B. B. Conclusions du comité
  1. 111. L'article 3 de la convention (no 87) sur la liberté syndicale et la protection du droit syndical, 1948, dispose que « les organisations de travailleurs et d'employeurs ont le droit... d'élire librement leurs représentants, d'organiser leur gestion et leur activité, et de formuler leur programme d'action ». L'article dispose, en outre, que « les autorités publiques doivent s'abstenir de toute intervention de nature à limiter ce droit ou à en entraver l'exercice légal ». A d'autres occasions, le Comité a indiqué toute l'importance qu'il attache au principe généralement admis qui veut que les autorités publiques s'abstiennent de toute mesure qui limite le droit qu'ont les organisations de travailleurs d'élire librement leurs représentants et d'organiser leur gestion et leur activité.
  2. 112. Le Comité constate que, dans le cas présent, un groupe de délégués dissidents ont abandonné la séance au moment où le Congrès de SITRASFRUCO allait élire le nouveau Comité directeur. Ces faits se sont produits immédiatement après que le Président de la République eut envoyé le télégramme mentionné dans la plainte. Dans ces circonstances, il se peut que l'intervention du Président de la République ait influé sur l'état d'esprit des délégués et sur le comportement qu'ils ont adopté à l'égard de l'élection des nouveaux représentants du syndicat. Le Comité estime que le fait que les autorités interviennent au cours des élections d'un syndicat, en exprimant une opinion au sujet des candidats et des conséquences de ces élections, porte gravement atteinte au droit que les organisations syndicales ont d'élire en toute liberté leurs représentants.
  3. 113. En ce qui concerne les allégations relatives à la suspension des effets de l'enregistrement du nouveau Comité directeur, le Comité constate que, par l'effet des mesures de caractère administratif prises par la Direction générale du travail, le syndicat a été privé, pendant un certain temps, d'organes dirigeants et de représentants. En d'autres occasions déjà, le Comité a exprimé l'opinion que la suspension d'une charge syndicale par décision de l'autorité administrative peut donner lieu à des abus ou à la violation du droit que l'on reconnaît généralement aux syndicats d'élire en toute liberté leurs représentants et d'organiser leur gestion et leur activité.

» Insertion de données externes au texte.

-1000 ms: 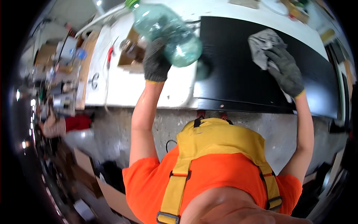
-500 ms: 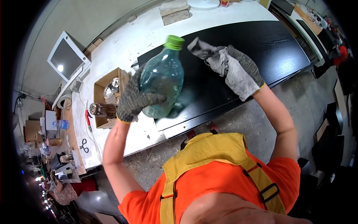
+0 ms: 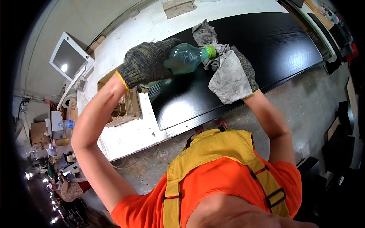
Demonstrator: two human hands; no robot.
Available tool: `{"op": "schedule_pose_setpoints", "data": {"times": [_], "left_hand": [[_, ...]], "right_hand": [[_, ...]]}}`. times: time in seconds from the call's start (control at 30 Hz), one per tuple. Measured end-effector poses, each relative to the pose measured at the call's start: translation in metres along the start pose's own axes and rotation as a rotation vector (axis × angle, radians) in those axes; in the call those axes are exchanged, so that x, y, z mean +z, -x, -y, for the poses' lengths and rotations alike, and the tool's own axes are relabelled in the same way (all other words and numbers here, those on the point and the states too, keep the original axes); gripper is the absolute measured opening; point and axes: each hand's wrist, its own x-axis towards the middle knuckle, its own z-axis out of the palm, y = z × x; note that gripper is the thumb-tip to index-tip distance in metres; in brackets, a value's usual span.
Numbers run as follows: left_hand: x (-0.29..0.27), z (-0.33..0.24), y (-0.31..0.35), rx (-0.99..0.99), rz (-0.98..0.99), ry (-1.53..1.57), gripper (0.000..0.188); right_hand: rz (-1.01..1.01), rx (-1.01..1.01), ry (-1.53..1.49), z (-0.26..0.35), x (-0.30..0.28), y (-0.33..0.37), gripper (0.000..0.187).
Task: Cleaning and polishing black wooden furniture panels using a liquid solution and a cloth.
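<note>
My left hand (image 3: 148, 62), in a dark knitted glove, is wrapped round a clear green-tinted plastic bottle (image 3: 185, 59). The bottle lies tilted on its side in the air, its bright green cap (image 3: 210, 52) pointing right and against or just over a grey, stained rag (image 3: 230, 78). That rag is bunched in my gloved right hand (image 3: 243, 68), one corner sticking up and the rest hanging toward me. Beneath both hands is a glossy black wood-grain panel (image 3: 273, 45). Most of my right fingers are hidden by the cloth.
An open cardboard box (image 3: 131, 104) with jars stands on the white table (image 3: 125, 140), left of the panel. A white-framed screen (image 3: 70, 59) on an arm rises at the far left. A brick-like block (image 3: 178, 8) sits at the back. Another person (image 3: 72, 190) is at lower left.
My left hand has tipped the bottle from upright to sideways, bringing its cap over to the rag. The right hand has shifted slightly left, and the rag's hanging part has spread out.
</note>
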Motion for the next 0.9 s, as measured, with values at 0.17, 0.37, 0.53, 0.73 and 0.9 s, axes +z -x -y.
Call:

  4. 114. Etant donné que la suspension des résultats des élections peut avoir des effets similaires à la suspension de l'organisation elle-même, le Comité rappelle les observations qu'il a présentées en d'autres occasions selon lesquelles les mesures de suspension qui seraient adoptées par l'autorité administrative risquent de paraître arbitraires, même si elles ont un caractère provisoire et temporaire et sont suivies d'une action judiciaire . Le Comité estime que les principes énoncés à l'article 3 de la convention no 87 n'interdisent pas le contrôle de l'activité d'un syndicat lorsque cette activité viole les dispositions légales ou statutaires. Néanmoins, le Comité estime aussi qu'il importe au plus haut point, à l'effet de garantir l'impartialité et l'objectivité de la procédure, que ce contrôle soit le fait de l'autorité judiciaire compétente.

Recommandation du comité

Recommandation du comité
  1. 115. Dans ces conditions, le Comité recommande au Conseil d'administration:
    • a) de signaler au gouvernement l'importance qu'il a toujours attribuée au principe selon lequel les autorités publiques doivent s'abstenir de toute intervention qui limiterait le droit qu'ont les organisations de travailleurs d'élire librement leurs représentants;
    • b) de signaler au gouvernement que le fait que les autorités interviennent au cours des élections d'un syndicat, en exprimant leur opinion au sujet des candidats et des conséquences éventuelles des élections, porte gravement atteinte au principe selon lequel les organisations syndicales ont le droit d'élire en toute liberté leurs représentants;
    • c) en ce qui concerne l'intervention de l'administration à l'occasion de l'élection des représentants syndicaux, d'appeler l'attention du gouvernement sur le fait que, au cas où il se révèle nécessaire de contrôler l'activité d'un syndicat, il importe au plus haut point, afin de garantir l'impartialité et l'objectivité de la procédure, que ce contrôle soit le fait de l'autorité judiciaire compétente.